Eat This Now: A Double-Layered Pizza at Pizzeria Via Mercanti in Toronto


[Photographs: Michael Nusair]

Try not to freak out when I say this: Authenticity is overrated. Case in point? The double-layer pizza at Via Mercanti in Toronto. It's a tasty concoction, despite my sincere doubt that there's any region in Italy specializing in two-layer pizzas (of course, now that I've made that proclamation, I'm sure the comments will light up with people telling me about Italy's centuries-old history with multi-layered pizzas).

You'll find the restaurant nestled among the Mexican grocers and hippie hangouts of Kensington market; it's a fairly unlikely spot for a low-key pizzeria such as this, but then good food fits in wherever you find it.
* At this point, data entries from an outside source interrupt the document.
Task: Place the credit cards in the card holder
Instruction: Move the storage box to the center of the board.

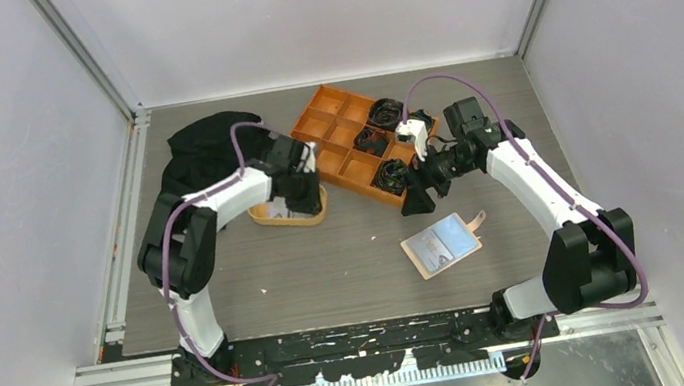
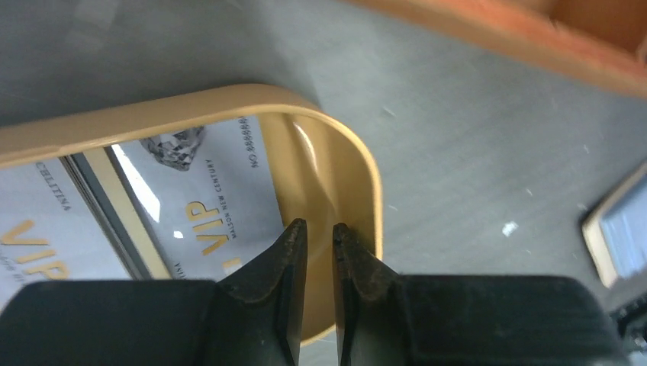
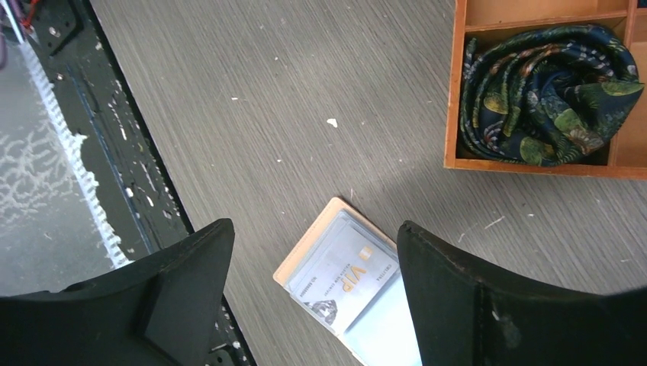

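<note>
The tan card holder (image 1: 439, 246) lies open on the table right of centre. It holds a white VIP card (image 3: 347, 278) behind a clear window, with a light blue card (image 3: 385, 328) beside it. My right gripper (image 3: 316, 224) hangs open above the holder's edge (image 3: 305, 263), with nothing between its fingers. Two more white VIP credit cards (image 2: 206, 183) lie flat in the oval dish (image 2: 229, 95). My left gripper (image 2: 319, 226) reaches into the dish's right end, beside the cards. Its jaws are drawn almost together, and only the dish shows through the thin slit.
The orange divided tray (image 1: 335, 133) stands at the back, with rolled dark scarves (image 3: 549, 91) in some compartments. A black cloth (image 1: 200, 147) lies at the back left, behind the left arm. The oval dish (image 1: 291, 215) sits just left of the tray's near corner.
</note>
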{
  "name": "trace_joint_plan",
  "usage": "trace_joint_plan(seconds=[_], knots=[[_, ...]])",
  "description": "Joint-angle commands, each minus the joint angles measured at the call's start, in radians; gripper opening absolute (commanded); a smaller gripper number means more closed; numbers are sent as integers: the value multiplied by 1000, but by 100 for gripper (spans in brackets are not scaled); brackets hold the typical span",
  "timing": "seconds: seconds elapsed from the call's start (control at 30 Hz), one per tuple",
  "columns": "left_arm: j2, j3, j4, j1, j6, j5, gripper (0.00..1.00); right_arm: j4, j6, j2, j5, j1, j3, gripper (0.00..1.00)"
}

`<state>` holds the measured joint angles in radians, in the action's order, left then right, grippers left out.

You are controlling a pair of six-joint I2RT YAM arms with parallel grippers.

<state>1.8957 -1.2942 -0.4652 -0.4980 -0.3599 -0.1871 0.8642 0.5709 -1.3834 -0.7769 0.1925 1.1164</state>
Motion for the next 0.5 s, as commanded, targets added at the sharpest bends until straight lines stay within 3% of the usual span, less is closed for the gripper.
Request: trace_joint_plan(seconds=[0.0, 0.27, 0.47], knots=[[-86, 107, 198, -143, -150, -119, 20, -62, -83, -8, -74, 0, -6, 83], [-43, 103, 428, -324, -335, -84, 24, -130, -231, -6, -22, 0, -7, 81], [-218, 133, 471, -356, -300, -42, 30, -179, -275, 54, -5, -12, -31, 82]])
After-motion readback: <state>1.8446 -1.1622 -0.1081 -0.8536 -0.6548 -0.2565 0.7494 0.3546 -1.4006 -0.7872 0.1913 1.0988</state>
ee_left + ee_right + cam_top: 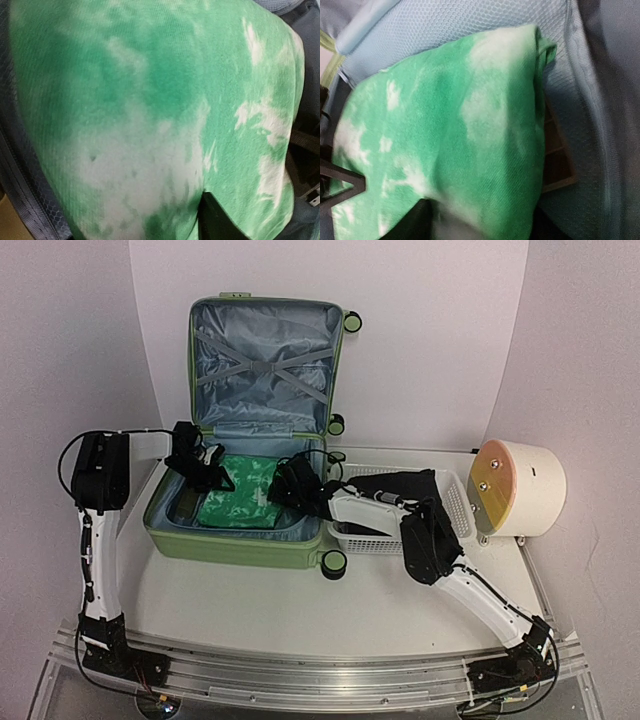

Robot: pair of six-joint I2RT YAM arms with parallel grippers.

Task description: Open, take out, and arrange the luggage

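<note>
A dark finger [216,222] of the left end effector [208,474] enters at the bottom edge of the left wrist view. It lies close against a green-and-white mottled cloth [150,100] that fills nearly the whole frame. The second finger is out of frame, so whether this end effector is wide or narrow cannot be told.

In the right wrist view, two dark shapes at the lower left edge are likewise cut off, with the cloth just ahead of them. The spread of the right end effector [288,486] cannot be told either. To its right, a brown slatted item [557,167] shows from under the cloth, mostly hidden and hard to identify.

The suitcase [235,546] lies open on the tabletop [250,610]. Both end effectors are down inside its lower half, the left one at the cloth's left edge and the right one at its right edge. The lid [265,350] stands upright beyond them, with crossed straps on its lining.

Right of the right end effector, a white basket [457,502] is partly hidden under that arm. Farther right stands a cream cylinder [530,485] with an orange face.
</note>
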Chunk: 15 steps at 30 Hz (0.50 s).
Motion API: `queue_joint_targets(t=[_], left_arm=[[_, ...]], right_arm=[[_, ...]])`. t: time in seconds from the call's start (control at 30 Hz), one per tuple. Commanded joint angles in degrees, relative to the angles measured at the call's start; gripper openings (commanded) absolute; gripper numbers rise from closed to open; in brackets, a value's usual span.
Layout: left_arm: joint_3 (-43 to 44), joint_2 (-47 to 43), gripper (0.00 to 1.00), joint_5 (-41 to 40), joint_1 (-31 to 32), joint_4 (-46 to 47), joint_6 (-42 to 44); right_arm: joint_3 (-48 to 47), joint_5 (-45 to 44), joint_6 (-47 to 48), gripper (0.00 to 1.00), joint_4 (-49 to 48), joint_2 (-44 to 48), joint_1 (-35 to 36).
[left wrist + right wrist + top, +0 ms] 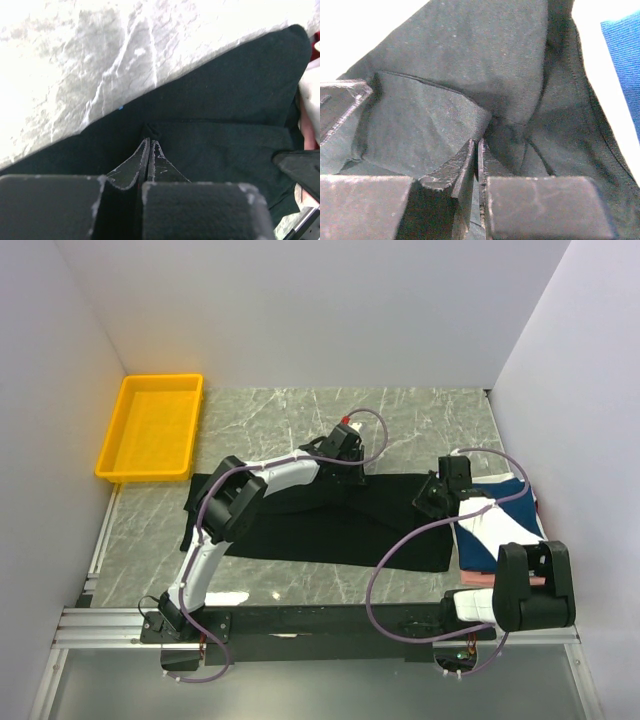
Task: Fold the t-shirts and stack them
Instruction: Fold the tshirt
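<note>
The stack (497, 530) of folded shirts lies nearest, on the right by the right arm's base. Navy and white show on top, pink at its near edge. Just left of it the black shirt (320, 525) is spread across the middle of the table (260, 415), and its right end lies just beside the stack.

The right gripper (476, 145) is down on that right end. Its jaws are almost together on a raised fold of black cloth, which seems pinched between the tips, though the wrist view is dark.

Farther off, the left gripper (150, 142) sits at the shirt's far edge, near the middle. Its jaws are clenched tight, with a small pucker of black cloth nipped at the tips.

The yellow tray (150, 425) sits at the far left, near the shirt's left corner.
</note>
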<state>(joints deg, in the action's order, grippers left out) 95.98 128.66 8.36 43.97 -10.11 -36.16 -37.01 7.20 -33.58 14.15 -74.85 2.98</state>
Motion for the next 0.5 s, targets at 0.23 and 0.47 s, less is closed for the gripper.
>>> queue_joint_targets(t=[0.23,0.47], left_arm=[[-5.98,-10.18,0.0,0.17,0.42,4.56,-1.63],[-10.55,-14.75,0.0,0.43,0.51,6.5,-2.51]], right_arm=[[1.24,-0.17,0.36,0.08,0.88,6.11,-0.35],[3.26,0.18,0.54,0.07,1.93,10.24,-0.35]])
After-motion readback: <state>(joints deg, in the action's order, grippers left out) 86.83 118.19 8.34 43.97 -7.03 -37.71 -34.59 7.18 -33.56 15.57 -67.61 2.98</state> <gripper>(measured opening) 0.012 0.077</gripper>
The double-layer pizza (dubbed the Via Mercanti, after the restaurant) is basically what would result from the union between a Margherita pizza and a calzone. The top layer is a pretty typical Margherita pizza, and the bottom consists of ricotta cheese, diced prosciutto cotto and hot soppressata, and mushrooms.

It sounds overstuffed—and it kind of is—but in this case, I suspect that's the point. This is not an elegant pizza. It is, as my dining companion called it, a cheesy, saucy mess.


The bottom layer of crust sogs up a bit under the heaving weight of all that sauce and cheese, though it does retain a modicum of exterior crispiness and a good amount of chew. The second layer, on the other hand, is essentially lost amidst all the sauce, cheese, and toppings.

This means that the whole two-layer conceit is basically just a gimmick; the layers aren't clearly defined, and ultimately coalesce into one thing (if I tried this in a blind taste test, I don't know if I'd even be able to tell that there's more than one layer).


All that said, it's pretty darn tasty. The no-frills sauce, the cheese, and the sausage and mushrooms all work quite well together. It's not the best pizza I've ever had, but I'd happily eat it again.

Make sure you drizzle it with their house-made chili oil, which is redolent of the distinctively sweet flavor of roasted red pepper.